● Action item
For the entries below, the result should be an exact transcription of the lines from the one with "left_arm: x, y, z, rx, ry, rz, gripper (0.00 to" up to and including the one with "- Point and", and only those.

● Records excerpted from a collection

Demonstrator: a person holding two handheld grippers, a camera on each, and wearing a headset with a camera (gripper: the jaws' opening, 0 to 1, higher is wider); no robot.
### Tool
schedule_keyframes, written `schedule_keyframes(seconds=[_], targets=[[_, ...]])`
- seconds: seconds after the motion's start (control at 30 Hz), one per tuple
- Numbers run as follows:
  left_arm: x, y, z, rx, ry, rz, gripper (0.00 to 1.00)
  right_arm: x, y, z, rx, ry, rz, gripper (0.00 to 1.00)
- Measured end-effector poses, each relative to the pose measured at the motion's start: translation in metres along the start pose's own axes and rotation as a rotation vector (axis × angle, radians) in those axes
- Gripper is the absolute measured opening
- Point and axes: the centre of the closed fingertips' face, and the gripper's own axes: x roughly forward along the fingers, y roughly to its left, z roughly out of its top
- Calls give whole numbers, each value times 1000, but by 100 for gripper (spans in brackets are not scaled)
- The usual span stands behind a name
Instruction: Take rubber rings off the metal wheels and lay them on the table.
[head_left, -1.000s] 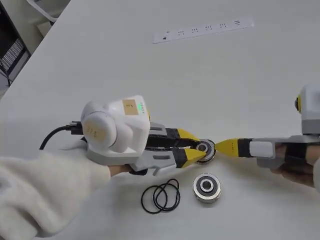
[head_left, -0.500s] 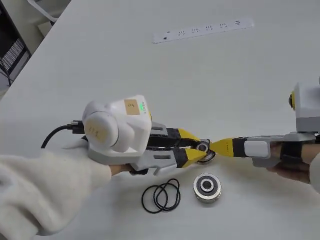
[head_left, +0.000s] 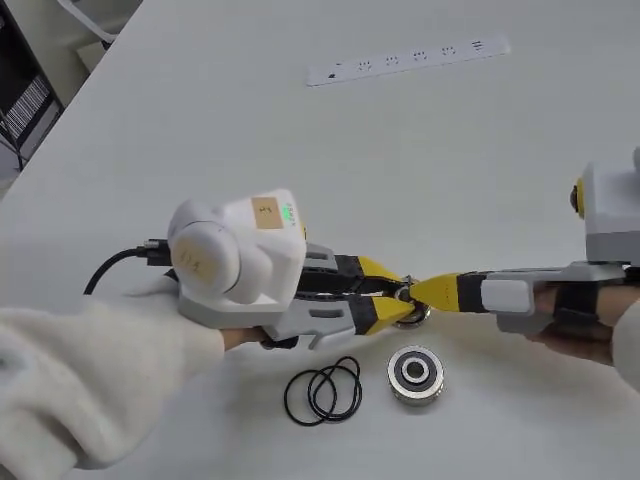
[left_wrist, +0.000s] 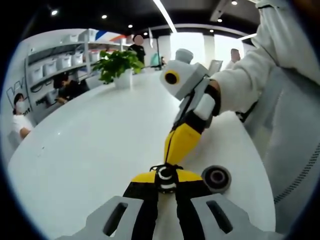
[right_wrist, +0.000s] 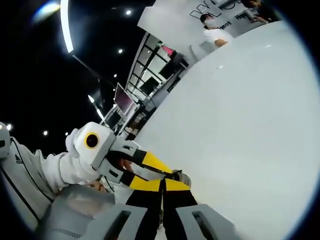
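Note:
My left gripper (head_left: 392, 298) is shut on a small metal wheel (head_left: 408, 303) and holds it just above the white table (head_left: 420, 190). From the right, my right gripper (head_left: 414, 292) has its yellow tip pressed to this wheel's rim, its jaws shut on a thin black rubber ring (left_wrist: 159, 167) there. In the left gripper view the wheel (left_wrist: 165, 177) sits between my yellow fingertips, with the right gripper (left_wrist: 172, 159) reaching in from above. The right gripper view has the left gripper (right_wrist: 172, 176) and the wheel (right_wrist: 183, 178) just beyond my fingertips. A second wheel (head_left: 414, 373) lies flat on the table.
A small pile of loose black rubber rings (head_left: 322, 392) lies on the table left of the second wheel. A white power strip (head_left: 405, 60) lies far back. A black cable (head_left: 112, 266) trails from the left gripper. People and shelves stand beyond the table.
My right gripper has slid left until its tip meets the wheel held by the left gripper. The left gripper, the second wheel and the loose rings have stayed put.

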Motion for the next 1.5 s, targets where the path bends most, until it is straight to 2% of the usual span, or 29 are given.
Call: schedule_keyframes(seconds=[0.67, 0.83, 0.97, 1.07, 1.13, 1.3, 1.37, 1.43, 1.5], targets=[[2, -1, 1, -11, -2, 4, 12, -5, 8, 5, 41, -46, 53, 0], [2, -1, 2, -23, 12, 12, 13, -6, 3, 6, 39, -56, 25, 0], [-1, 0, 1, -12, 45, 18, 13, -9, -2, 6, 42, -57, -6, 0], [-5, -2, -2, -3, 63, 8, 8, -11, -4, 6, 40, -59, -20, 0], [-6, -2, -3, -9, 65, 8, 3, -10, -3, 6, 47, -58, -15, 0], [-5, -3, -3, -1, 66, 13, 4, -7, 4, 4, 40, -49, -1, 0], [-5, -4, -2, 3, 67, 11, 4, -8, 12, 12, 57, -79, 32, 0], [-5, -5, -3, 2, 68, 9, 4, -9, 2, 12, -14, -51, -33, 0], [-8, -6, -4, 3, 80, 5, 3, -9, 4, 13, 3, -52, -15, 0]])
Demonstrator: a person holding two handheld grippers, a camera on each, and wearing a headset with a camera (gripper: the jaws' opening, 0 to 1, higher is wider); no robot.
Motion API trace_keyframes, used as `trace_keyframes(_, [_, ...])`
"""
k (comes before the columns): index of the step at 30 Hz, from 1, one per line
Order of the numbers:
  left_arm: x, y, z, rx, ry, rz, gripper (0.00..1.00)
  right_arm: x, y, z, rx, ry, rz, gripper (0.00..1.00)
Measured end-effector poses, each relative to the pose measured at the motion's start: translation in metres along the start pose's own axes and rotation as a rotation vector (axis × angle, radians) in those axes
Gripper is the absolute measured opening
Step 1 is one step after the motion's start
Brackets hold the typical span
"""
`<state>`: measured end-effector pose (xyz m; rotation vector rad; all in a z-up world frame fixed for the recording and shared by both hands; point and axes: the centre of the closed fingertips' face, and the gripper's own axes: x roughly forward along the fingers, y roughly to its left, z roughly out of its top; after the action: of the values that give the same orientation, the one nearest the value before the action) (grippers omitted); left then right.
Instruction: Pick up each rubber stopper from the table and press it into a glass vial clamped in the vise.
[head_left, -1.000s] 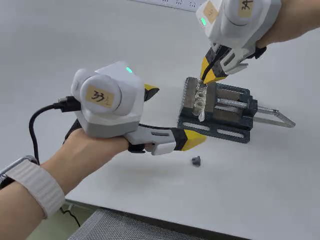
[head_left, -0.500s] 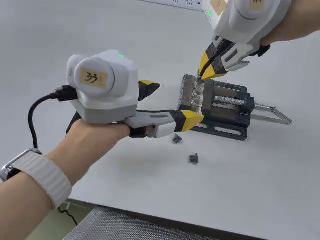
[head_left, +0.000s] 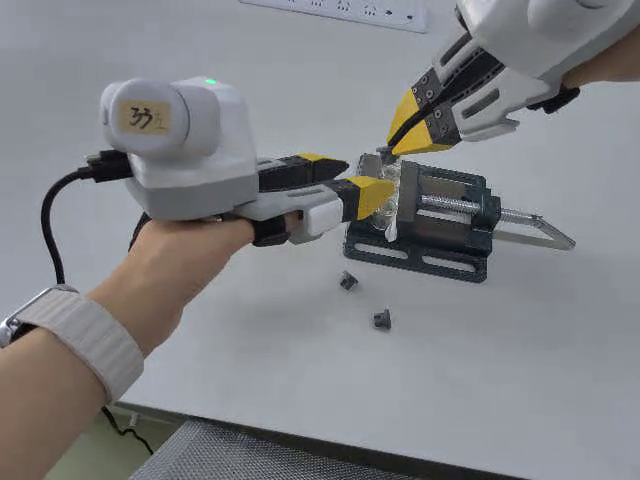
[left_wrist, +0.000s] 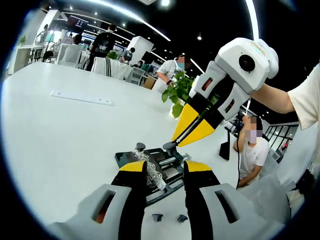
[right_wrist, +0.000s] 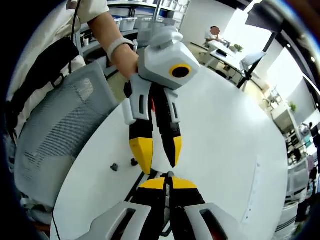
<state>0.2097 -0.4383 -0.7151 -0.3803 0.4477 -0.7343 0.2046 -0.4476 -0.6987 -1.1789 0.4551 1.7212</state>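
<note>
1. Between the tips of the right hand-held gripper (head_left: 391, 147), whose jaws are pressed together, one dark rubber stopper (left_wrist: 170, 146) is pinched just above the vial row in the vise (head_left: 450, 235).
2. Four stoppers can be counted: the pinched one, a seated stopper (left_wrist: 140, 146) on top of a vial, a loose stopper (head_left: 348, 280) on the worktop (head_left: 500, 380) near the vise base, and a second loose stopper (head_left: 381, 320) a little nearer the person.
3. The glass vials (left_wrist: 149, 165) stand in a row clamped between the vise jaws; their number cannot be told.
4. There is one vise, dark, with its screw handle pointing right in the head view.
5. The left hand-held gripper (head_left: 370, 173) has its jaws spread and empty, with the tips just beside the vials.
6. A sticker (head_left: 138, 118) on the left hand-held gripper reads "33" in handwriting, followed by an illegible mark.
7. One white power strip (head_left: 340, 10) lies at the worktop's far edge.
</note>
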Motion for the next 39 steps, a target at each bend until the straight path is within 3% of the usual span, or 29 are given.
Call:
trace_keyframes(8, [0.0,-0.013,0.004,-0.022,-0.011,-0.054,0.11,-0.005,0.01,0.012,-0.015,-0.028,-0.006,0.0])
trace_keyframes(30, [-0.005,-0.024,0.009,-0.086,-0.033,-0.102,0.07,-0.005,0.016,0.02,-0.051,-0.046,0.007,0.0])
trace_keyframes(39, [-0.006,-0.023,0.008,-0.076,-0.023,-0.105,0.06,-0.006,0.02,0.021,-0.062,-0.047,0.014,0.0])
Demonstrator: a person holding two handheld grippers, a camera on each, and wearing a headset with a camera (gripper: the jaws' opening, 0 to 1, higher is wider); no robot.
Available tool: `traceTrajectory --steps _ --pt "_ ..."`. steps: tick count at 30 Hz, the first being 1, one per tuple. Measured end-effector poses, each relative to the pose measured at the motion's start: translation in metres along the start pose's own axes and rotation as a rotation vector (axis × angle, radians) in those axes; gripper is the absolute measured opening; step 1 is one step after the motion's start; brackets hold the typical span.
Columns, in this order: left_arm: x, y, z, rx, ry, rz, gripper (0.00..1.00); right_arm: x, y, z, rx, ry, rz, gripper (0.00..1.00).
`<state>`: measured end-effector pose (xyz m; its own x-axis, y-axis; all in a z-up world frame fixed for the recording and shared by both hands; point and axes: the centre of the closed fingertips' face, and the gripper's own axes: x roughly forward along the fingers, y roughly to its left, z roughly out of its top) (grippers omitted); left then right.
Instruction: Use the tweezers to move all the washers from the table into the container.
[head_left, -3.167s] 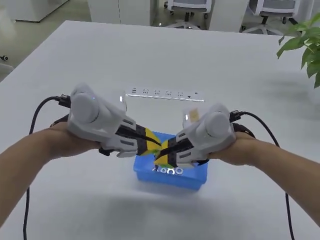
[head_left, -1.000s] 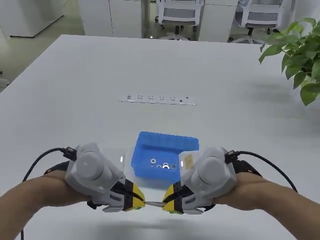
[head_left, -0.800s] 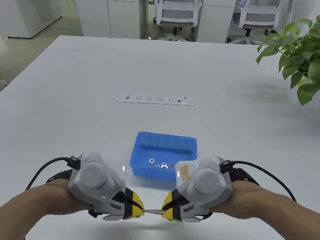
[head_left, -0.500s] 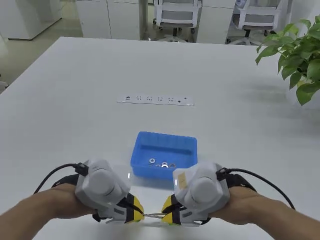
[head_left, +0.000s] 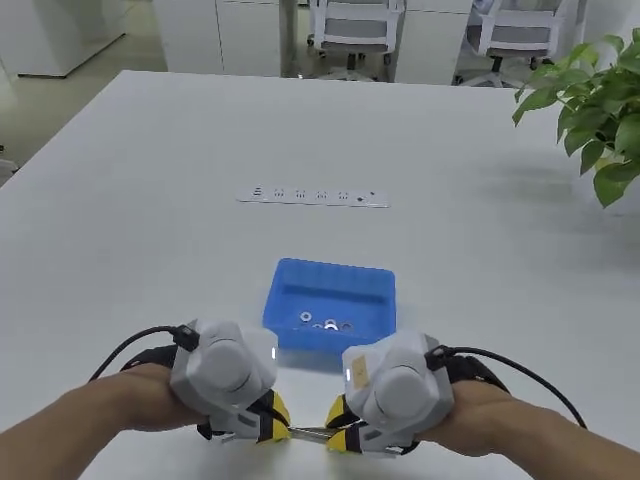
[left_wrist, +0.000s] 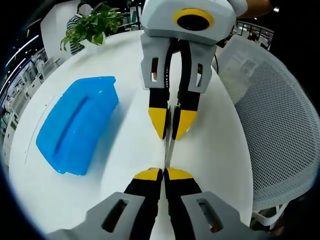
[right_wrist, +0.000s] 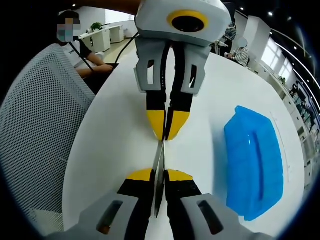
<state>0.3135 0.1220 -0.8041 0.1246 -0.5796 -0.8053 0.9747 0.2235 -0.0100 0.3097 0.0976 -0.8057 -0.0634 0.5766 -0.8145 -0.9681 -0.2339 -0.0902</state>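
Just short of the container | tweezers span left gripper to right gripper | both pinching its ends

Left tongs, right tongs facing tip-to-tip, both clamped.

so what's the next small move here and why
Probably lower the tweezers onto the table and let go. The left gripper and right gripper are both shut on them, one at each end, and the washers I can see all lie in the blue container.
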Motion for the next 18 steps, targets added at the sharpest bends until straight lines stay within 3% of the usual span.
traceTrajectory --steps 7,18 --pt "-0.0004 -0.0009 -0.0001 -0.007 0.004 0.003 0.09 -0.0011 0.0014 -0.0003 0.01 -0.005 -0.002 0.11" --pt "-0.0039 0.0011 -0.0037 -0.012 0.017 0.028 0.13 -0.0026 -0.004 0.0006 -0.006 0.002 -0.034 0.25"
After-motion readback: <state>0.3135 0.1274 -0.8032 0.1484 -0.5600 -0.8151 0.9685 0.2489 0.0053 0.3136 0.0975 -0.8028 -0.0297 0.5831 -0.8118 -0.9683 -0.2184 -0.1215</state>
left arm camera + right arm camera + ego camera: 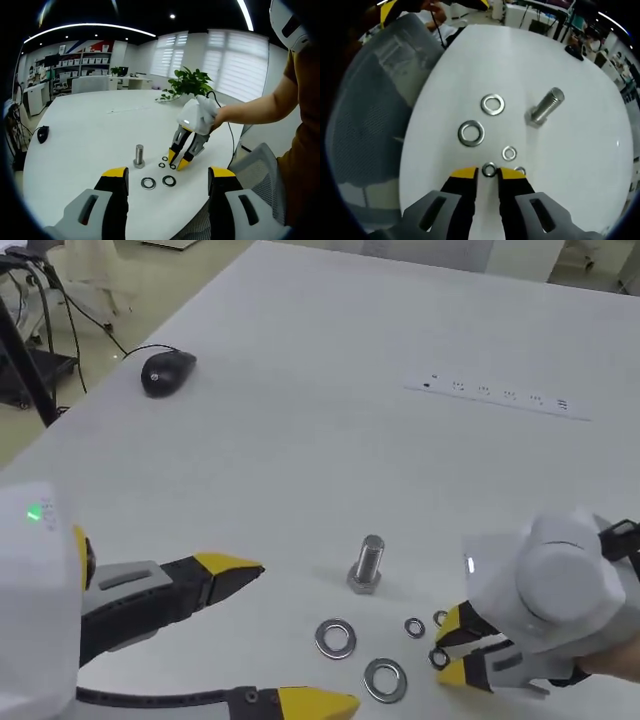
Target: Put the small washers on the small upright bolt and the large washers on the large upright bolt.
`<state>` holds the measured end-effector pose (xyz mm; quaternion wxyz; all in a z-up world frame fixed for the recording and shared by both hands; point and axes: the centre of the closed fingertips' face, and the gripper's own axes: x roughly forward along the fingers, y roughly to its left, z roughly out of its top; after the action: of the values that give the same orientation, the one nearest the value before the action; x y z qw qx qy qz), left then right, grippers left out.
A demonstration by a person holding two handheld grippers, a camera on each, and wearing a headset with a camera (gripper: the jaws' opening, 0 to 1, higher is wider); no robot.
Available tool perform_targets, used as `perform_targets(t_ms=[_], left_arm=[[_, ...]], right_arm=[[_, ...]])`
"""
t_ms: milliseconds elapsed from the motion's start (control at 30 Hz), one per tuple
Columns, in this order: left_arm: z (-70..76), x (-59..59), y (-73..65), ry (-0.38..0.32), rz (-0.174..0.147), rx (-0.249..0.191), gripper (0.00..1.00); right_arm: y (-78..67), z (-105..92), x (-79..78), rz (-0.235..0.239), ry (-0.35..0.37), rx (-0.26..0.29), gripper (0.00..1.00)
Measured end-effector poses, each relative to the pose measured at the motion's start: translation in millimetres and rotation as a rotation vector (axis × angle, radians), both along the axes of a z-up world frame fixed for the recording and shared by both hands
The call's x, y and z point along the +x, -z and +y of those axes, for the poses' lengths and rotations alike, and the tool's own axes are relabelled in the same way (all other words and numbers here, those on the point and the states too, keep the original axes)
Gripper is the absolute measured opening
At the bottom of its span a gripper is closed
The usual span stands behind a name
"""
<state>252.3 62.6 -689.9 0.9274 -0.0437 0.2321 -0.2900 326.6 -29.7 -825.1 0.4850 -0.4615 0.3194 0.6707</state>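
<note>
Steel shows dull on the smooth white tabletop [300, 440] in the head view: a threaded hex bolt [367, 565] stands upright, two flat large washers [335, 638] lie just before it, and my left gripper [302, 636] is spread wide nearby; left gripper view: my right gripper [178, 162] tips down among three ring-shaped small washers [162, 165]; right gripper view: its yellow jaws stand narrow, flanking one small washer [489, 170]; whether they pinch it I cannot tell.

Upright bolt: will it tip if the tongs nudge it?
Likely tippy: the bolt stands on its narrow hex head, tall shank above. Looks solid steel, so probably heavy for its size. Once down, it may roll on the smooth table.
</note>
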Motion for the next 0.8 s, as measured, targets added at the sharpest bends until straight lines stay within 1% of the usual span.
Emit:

● Written answer
  left_arm: x, y, z, rx, ry, rz, gripper (0.00 to 1.00)
  right_arm: x, y, z, rx, ry, rz, gripper (0.00 to 1.00)
- Measured end-effector poses, each relative to the pose measured at the motion's start: translation in metres along the start pose's own axes and rotation as a rotation vector (axis × angle, radians) in those axes
- Gripper is the absolute measured opening
- Point and axes: the centre of the closed fingertips' face, and the gripper's own axes: x roughly forward along the fingers, y roughly to its left, z roughly out of its top

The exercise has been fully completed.